In this new role, utilities will own the distributed service platform (DSP) that DER sellers and retail customers use to buy and sell electricity. REV envisions that current utilities in New York state will become a sort of “mini-ISO” as it relates to DERs. Utilities will be incentivized to use DER in their grid planning efforts.

== Process and timeline ==
New York's utilities are required to cooperate with the public service commission and other bodies to develop the new earnings mechanisms.

The detailed and necessary actions that are required of all stakeholders to execute the goals of REV have only recently been more clearly defined. Many utilities are in the process of determining how they will respond the new policy. It is unclear how long the transition to the new model will take.

The REV policy is being executed in two tracks. Both tracks seek to meet the same three goals:

- Create a more diversified grid and business model that better integrates customers and third parties
- Ensure that utilities are responsible for providing universal, reliable, resilient, and secure service at just and reasonable prices
- Improve the overall efficiency of the system by combining utility and third party investment

Track One is described in an order released on February 26, 2015, focuses on shaping the new utility vision and DER ownership challenges.

Track Two described in an order released on May 16, 2016, focuses on the necessary changes in the current regulatory, tariff, market, and incentive structures.

== Related initiatives and documents ==
The New York State Energy Plan is well integrated with REV and is intended to provide a roadmap for executing the REV policy. The New York State Energy Plan was released by the Cuomo administration in 2015. The Plan lays out New York's clean energy ambitions and includes the REV proceedings.

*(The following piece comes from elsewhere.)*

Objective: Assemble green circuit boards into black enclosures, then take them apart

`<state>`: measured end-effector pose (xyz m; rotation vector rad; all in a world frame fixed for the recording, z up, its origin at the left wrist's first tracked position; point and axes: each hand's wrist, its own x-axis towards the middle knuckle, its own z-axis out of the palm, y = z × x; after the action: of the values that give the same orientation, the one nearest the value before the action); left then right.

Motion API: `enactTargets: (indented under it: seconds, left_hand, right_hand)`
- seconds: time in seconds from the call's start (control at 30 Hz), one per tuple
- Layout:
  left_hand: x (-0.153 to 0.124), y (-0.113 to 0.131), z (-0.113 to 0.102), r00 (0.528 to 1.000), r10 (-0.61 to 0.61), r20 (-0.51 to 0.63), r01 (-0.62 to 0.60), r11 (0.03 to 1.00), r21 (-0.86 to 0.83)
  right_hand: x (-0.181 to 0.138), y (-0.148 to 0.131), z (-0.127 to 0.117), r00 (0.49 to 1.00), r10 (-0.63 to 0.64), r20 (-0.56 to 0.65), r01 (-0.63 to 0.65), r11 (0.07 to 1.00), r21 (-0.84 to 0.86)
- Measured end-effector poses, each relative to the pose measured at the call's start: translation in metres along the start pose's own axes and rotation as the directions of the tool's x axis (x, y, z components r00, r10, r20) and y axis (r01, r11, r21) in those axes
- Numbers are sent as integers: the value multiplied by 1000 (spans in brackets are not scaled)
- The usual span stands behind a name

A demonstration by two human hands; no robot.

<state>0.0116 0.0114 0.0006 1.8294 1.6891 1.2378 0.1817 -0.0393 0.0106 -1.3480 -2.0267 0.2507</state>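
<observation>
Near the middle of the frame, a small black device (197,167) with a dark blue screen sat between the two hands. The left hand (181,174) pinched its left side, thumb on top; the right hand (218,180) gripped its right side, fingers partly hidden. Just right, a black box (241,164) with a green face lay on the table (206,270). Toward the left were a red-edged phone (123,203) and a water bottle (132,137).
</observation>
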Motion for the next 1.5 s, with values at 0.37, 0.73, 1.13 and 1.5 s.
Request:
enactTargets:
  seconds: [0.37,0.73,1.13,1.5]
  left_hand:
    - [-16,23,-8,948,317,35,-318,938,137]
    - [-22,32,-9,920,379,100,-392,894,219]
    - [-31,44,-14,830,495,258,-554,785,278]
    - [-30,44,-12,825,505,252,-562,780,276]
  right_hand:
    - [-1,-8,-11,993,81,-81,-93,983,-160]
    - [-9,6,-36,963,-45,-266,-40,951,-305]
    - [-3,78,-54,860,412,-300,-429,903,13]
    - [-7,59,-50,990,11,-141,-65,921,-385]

== Ratepayer impacts and involvement ==
Governor Cuomo has cited ratepayer interested as part of the impetus for REV. Successful implementation of REV initiatives has the potential to save residents of New York state between $1.4 to $2.1 billion per year.

State leaders are aware that low income customers and renters may be less likely to participate in distributed energy solutions like solar, that often require financing. As a partial solution, NY-SUN's Community Distribution Generation program supports these customers. REV is also poised to make changes slowly such that utilities can remain profitable and effective operators of the grid through the transition.

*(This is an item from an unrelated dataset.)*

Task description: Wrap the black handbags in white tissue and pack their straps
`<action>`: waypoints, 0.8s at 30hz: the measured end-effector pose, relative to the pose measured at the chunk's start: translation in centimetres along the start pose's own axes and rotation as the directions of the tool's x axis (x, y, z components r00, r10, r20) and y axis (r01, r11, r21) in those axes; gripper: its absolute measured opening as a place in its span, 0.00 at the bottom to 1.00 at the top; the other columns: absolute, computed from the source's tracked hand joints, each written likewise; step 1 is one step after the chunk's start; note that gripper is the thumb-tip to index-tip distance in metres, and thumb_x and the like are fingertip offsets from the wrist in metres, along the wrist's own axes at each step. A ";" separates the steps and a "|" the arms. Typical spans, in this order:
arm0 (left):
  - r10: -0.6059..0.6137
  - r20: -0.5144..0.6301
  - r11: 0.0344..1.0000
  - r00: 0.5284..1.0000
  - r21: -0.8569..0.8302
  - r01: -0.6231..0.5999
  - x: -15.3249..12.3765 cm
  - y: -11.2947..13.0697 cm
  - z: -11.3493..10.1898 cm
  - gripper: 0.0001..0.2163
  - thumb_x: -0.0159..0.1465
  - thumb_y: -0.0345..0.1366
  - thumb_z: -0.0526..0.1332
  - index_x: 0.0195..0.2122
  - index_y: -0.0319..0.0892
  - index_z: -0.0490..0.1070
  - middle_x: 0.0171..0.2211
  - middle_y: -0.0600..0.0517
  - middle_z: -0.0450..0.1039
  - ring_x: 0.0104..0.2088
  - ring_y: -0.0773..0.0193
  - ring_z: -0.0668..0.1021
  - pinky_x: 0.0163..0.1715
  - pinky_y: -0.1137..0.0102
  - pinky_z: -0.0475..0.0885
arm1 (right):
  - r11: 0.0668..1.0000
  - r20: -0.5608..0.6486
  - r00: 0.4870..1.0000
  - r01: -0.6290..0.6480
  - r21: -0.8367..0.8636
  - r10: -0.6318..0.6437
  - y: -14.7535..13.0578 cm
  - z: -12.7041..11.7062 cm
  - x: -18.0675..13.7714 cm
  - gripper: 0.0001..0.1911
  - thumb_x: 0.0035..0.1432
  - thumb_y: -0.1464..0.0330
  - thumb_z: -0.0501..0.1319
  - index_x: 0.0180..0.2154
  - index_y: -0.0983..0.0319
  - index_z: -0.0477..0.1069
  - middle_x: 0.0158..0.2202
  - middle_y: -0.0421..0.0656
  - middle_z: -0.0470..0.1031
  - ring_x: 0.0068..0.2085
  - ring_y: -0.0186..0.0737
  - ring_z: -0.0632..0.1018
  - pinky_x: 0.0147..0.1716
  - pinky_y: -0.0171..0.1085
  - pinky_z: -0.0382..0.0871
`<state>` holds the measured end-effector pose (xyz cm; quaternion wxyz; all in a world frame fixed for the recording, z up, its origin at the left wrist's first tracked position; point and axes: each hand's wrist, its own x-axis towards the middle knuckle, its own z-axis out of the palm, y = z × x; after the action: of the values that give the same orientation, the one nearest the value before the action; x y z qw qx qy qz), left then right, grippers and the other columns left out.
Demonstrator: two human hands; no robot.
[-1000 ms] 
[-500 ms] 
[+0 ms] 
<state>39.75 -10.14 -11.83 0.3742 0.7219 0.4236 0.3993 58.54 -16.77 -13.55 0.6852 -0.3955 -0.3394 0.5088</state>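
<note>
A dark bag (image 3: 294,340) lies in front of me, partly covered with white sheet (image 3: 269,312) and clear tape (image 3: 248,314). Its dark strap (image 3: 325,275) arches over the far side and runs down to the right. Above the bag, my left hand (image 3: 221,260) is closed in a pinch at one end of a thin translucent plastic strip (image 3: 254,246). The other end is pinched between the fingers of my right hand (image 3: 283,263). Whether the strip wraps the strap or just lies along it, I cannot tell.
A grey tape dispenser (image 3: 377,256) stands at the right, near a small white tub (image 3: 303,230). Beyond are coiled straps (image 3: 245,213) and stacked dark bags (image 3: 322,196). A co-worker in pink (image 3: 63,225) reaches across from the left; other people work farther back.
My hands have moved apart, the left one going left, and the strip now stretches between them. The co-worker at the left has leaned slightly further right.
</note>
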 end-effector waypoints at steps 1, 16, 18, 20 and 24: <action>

The creators of REV believe the new utility model will allow ratepayers to better manage their energy usage and reduce their energy bills. For example, implementing Time of Use (TOU) rates and creating transparency that shows customers how much they could save by shifting electricity usage to lower peak demand parts of the day.

However, the costs of overhauling the current utility model could theoretically be passed down to consumers. One of the largest costs will be creating the two way grid to support DERs.

== Impact ==
Supporters of REV reference Consolidated Edison's (ConEd) Brooklyn/Queens Demand Management Program (BQDM) as an early success of REV. In place of requesting funds for capital expenditures to construct a $1 billion substation in Brooklyn to meet increasing load demand, ConEd utilized solar, batteries and energy efficiency solutions and was compensated in the same way a capital expenditure would be.

== Challenges ==
New York's current electricity grid is not currently set up to handle bi-directional resource generation. This is critical to the success of REV and must be resolved if REV policies are expected to be fully implemented.

== Criticism ==
The Alliance for a Green Economy, an environmental group is advocating that the new DSP should be operated by an entity independent from the current utilities. They do not believe that allowing the current utilities to be responsible for the DSP platform will put customers on the same level playing field as the utilities.

== Impact outside of New York ==
New York is a leader in taking steps to update the most common utility model currently used throughout the United States. Regulators, utilities and stakeholders in other states and jurisdictions are closely watching the progress of REV implementation. Seven states (California, Hawaii, Minnesota, Michigan, Massachusetts, Missouri, and Wisconsin) have open dockets related to utility business models.